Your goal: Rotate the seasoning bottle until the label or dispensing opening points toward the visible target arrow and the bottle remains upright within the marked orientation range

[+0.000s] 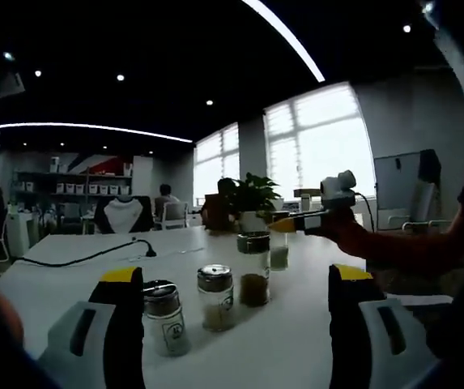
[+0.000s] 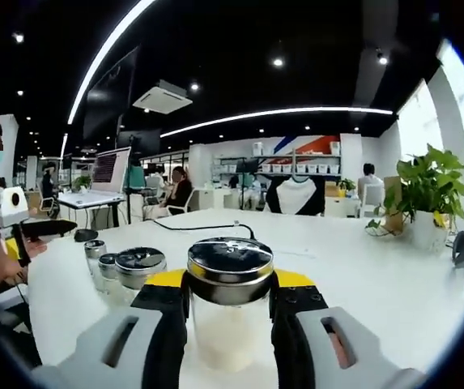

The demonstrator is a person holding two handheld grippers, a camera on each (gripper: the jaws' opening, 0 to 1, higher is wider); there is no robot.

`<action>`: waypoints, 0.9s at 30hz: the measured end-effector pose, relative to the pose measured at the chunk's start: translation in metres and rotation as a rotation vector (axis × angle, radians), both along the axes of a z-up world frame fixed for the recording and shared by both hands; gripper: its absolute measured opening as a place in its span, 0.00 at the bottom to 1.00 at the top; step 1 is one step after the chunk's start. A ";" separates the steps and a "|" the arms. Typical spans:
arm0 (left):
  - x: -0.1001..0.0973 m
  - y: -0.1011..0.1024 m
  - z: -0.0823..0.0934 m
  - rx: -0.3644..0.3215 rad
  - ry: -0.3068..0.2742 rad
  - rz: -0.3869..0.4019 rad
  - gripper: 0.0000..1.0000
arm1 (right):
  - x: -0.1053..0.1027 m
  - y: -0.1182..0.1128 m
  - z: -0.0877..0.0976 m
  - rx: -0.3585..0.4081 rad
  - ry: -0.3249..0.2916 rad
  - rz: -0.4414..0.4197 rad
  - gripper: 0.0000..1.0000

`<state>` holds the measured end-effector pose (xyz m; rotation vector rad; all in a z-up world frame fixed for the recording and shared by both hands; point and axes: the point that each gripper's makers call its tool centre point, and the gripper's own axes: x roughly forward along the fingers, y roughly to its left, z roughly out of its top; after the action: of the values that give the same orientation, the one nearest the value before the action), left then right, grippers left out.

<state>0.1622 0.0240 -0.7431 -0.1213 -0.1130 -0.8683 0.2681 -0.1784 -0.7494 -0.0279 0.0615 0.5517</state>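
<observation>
Several glass seasoning bottles with metal caps stand on the white table. In the left gripper view, a pale-filled bottle, a second bottle and a brown-filled bottle stand in a row between the jaws of my left gripper, which is open wide and touches none of them. Farther back, my right gripper comes in from the right and holds a fourth bottle. In the right gripper view, my right gripper is shut on that upright bottle, which has white contents.
The other bottles cluster to the left in the right gripper view. A person's hand holds the left gripper beyond them. A black cable runs across the table. A potted plant stands at the far edge, with chairs and shelves behind.
</observation>
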 end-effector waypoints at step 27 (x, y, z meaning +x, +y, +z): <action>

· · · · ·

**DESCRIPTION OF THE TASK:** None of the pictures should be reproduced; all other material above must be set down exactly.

**THE COMPLETED TASK:**
Your goal: Rotate the seasoning bottle until the label or dispensing opening points toward the visible target arrow and the bottle remains upright within the marked orientation range

[+0.000s] 
[+0.000s] 

The demonstrator is a person holding two handheld grippers, a camera on each (gripper: the jaws' opening, 0 to 1, higher is wider); there is no robot.

`<action>`: waypoints, 0.9s at 30hz: the measured end-effector pose, relative to the pose measured at the chunk's start: translation in metres and rotation as a rotation vector (axis × angle, radians), both along the axes of a z-up world frame fixed for the recording and shared by both hands; gripper: its absolute measured opening as a place in its span, 0.00 at the bottom to 1.00 at the top; step 1 is one step after the chunk's start. A ";" separates the steps and a "|" the arms. Typical spans:
arm0 (left):
  - x: -0.1001..0.0973 m
  - y: -0.1011..0.1024 m
  - z: -0.0823..0.0934 m
  - rx: -0.3644..0.3215 rad
  - ry: -0.3068..0.2742 rad
  - rz: -0.3869..0.4019 rad
  - gripper: 0.0000..1.0000
arm1 (right):
  - x: -0.1053..0.1027 m
  - y: -0.1182..0.1128 m
  - z: -0.0877..0.0976 m
  - rx: -0.3585..0.4081 rad
  - ry: -0.3249..0.2916 rad
  - rz: -0.4414..0.4197 rad
  - gripper: 0.0000..1.0000

`<state>` holds the measured end-effector pose (xyz m; rotation vector rad; all in a z-up world frame fixed for the recording and shared by both hands; point and axes: the point that each gripper's makers call its tool centre point, and the gripper's own axes: x roughly forward along the fingers, y roughly to its left, z roughly out of its top; after the action: of the values that give the same orientation, the one nearest the value before the action), left then right, grippers left out.

<state>0.1622 0.0240 -0.7431 -0.1213 -0.1130 -0.8683 0.2681 -0.1784 -0.7494 -0.0279 0.0615 0.5517</state>
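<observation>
Several glass seasoning bottles with metal caps stand on the white table. In the left gripper view, a pale-filled bottle, a second bottle and a brown-filled bottle stand in a row between the jaws of my left gripper, which is open wide and touches none of them. Farther back, my right gripper comes in from the right and holds a fourth bottle. In the right gripper view, my right gripper is shut on that upright bottle, which has white contents.
The other bottles cluster to the left in the right gripper view. A person's hand holds the left gripper beyond them. A black cable runs across the table. A potted plant stands at the far edge, with chairs and shelves behind.
</observation>
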 end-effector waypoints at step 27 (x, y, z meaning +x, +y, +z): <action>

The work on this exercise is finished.